Immune targeting of three independent suppressive pathways (TIGIT, PD-L1, TGFβ) provides significant antitumor efficacy in immune checkpoint resistant models

Immune checkpoint blockade (ICB) therapy, while groundbreaking, must be improved to promote enhanced durable responses and to prevent the development of treatment-refractory disease. Cancer therapies that engage, enable, and expand the antitumor immune response will likely require rationally designed combination strategies. Targeting multiple immunosuppressive pathways simultaneously may provide additional therapeutic benefit over singular targeting. We therefore hypothesized that the use of two molecules which inhibit three independent, but overlapping, pathways (TIGIT:CD155, PD-1/PD-L1, and TGFβ) would provide significant antitumor efficacy in the syngeneic ICB resistant colorectal tumor model MC38 expressing human carcinoembryonic antigen (CEA) in CEA transgenic mice.

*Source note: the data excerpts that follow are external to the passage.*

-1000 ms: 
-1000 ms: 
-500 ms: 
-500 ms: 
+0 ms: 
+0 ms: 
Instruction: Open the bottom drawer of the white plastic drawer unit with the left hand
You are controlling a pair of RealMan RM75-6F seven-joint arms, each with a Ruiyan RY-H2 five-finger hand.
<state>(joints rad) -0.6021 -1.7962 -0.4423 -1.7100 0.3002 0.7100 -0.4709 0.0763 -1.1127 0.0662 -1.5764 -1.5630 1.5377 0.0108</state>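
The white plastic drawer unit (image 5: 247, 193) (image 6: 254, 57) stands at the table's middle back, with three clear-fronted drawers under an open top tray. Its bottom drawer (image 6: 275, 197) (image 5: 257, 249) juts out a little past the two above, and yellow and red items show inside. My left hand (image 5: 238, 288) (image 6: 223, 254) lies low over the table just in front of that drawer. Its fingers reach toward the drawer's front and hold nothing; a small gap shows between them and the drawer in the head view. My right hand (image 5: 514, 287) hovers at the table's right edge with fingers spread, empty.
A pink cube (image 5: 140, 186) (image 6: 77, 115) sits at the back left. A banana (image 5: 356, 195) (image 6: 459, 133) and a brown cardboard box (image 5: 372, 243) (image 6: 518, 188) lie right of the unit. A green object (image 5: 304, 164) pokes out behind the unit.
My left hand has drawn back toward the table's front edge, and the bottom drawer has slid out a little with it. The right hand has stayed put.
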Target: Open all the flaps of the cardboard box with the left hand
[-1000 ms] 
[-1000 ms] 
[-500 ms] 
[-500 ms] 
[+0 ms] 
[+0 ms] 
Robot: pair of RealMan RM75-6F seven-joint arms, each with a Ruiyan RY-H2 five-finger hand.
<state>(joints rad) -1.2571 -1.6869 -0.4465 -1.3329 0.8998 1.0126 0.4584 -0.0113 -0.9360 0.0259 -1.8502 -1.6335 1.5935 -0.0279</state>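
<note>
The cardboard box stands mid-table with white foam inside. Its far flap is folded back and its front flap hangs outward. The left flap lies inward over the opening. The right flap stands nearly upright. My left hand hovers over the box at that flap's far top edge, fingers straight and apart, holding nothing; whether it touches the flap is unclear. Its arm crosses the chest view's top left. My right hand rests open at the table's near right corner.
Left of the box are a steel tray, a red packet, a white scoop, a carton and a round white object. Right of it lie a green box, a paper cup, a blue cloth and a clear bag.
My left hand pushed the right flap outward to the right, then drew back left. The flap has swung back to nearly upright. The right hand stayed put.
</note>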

This novel combination treatment strategy has significant antitumor activity and survival benefit in two models of murine carcinomas, MC38-CEA (CRC) and TC1 (HPV(+) lung carcinoma). MC38-CEA mice that responded to αTIGIT and bintrafusp alfa combination therapy generated memory responses and were protected from rechallenge. These effects were dependent on CD4(+) and CD8(+) T cells, as well as increased immune infiltration into the TME. This combination induced production of tumor-specific CD8(+) T cells, and an increase in activation and cytotoxicity resulting in an overall activated immune landscape in the tumor. Data presented herein demonstrate the αTIGIT and bintrafusp alfa combination has efficacy across multiple tumor models, including the checkpoint-resistant model of murine colon carcinoma, MC38-CEA and the HPV(+) model TC-1.